Los viajes turísticos a Antigua y Barbuda giran principalmente en torno al mar y a un servicio turístico de alto nivel. El país es conocido por la diversidad de sus playas: desde tranquilas bahías de arena fina y entrada suave al agua hasta tramos de costa más abiertos, con olas y viento. La mayoría de los viajeros opta por unas vacaciones de playa, combinándolas con paseos en barco y esnórquel. Los arrecifes de coral se encuentran cerca de la costa, por lo que el mundo submarino es accesible incluso sin inmersiones complejas.
Antigua es considerada uno de los centros de la vela en el Caribe. El yachting, las regatas y el alquiler de catamaranes están muy bien desarrollados, con infraestructuras pensadas tanto para navegantes experimentados como para principiantes. Quienes buscan actividades más dinámicas pueden practicar buceo, kayak, pesca o realizar excursiones marítimas a islas cercanas. Para un ritmo más relajado, los resorts con spa son una excelente opción.

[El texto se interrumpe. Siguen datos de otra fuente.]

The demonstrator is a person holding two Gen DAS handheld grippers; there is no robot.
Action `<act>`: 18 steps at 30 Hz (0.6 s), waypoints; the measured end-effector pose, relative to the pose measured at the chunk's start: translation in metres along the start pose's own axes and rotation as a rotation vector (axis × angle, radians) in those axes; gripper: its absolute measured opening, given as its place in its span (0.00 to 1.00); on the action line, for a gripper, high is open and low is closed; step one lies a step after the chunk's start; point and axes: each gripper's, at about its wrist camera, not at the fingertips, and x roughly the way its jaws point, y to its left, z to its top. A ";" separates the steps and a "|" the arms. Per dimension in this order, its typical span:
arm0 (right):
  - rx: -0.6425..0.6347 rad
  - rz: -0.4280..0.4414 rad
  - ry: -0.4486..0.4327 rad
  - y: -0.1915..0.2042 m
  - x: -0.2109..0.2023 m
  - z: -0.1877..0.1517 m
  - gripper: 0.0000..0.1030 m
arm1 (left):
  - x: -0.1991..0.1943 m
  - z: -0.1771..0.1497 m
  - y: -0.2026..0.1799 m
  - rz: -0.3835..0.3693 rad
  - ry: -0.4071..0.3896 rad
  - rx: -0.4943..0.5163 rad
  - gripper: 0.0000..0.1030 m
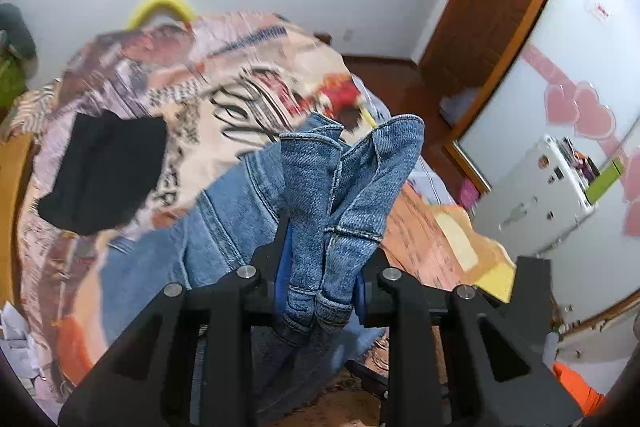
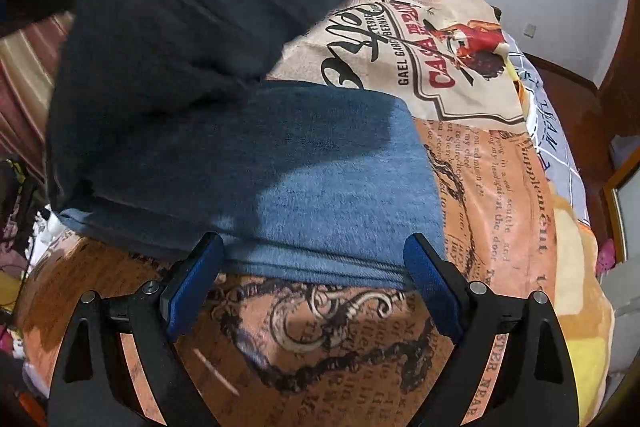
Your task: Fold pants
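Observation:
The pants are blue jeans (image 1: 224, 223) lying on a bed with a printed cover (image 1: 192, 83). My left gripper (image 1: 320, 279) is shut on the bunched hem ends of the jeans (image 1: 344, 187) and holds them up above the bed. In the right wrist view the jeans (image 2: 304, 179) lie flat across the cover (image 2: 492, 187), and part of them hangs raised and dark at the upper left (image 2: 168, 39). My right gripper (image 2: 314, 279) is open, its blue pads (image 2: 192, 283) on either side of the jeans' near edge, with nothing between them.
A black garment (image 1: 104, 167) lies on the bed to the left. A yellow hanger (image 1: 160, 7) sits at the bed's far side. A wooden door (image 1: 508, 7) and a white appliance (image 1: 536, 195) stand at the right. Clutter lies beside the bed (image 2: 16, 211).

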 end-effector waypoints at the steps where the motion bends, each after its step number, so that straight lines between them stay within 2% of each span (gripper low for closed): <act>1: 0.005 0.000 0.001 -0.002 -0.001 -0.001 0.87 | 0.005 -0.001 0.000 0.001 0.011 0.007 0.25; 3: 0.019 -0.003 0.009 -0.006 -0.004 -0.005 0.87 | 0.013 -0.004 -0.006 -0.003 0.036 0.040 0.31; 5: 0.031 -0.006 0.019 -0.009 -0.004 -0.009 0.87 | 0.022 -0.008 -0.010 -0.030 0.086 0.058 0.54; 7: 0.036 -0.006 0.026 -0.011 -0.005 -0.012 0.87 | 0.027 -0.012 -0.012 -0.057 0.125 0.045 0.73; 8: 0.035 -0.006 0.031 -0.012 -0.005 -0.014 0.87 | 0.029 -0.013 -0.011 -0.066 0.136 0.038 0.79; 11: 0.029 -0.004 0.036 -0.010 -0.006 -0.018 0.87 | 0.034 -0.015 -0.005 -0.078 0.148 0.023 0.83; 15: 0.023 0.007 0.036 -0.007 -0.008 -0.020 0.87 | 0.021 -0.014 0.005 -0.067 0.110 0.035 0.87; 18: 0.023 0.014 0.032 -0.006 -0.009 -0.019 0.87 | 0.008 -0.010 0.016 -0.010 0.069 0.062 0.88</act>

El coste de un viaje a Antigua y Barbuda depende en gran medida del tipo de alojamiento elegido. La oferta hotelera se compone principalmente de resorts de gama media y alta, incluidos formatos solo para adultos y todo incluido. Al mismo tiempo, se mantiene una atmósfera íntima, sin sensación de turismo masivo. Antigua es más animada, mientras que Barbuda es ideal para quienes buscan tranquilidad, naturaleza y playas prácticamente vírgenes.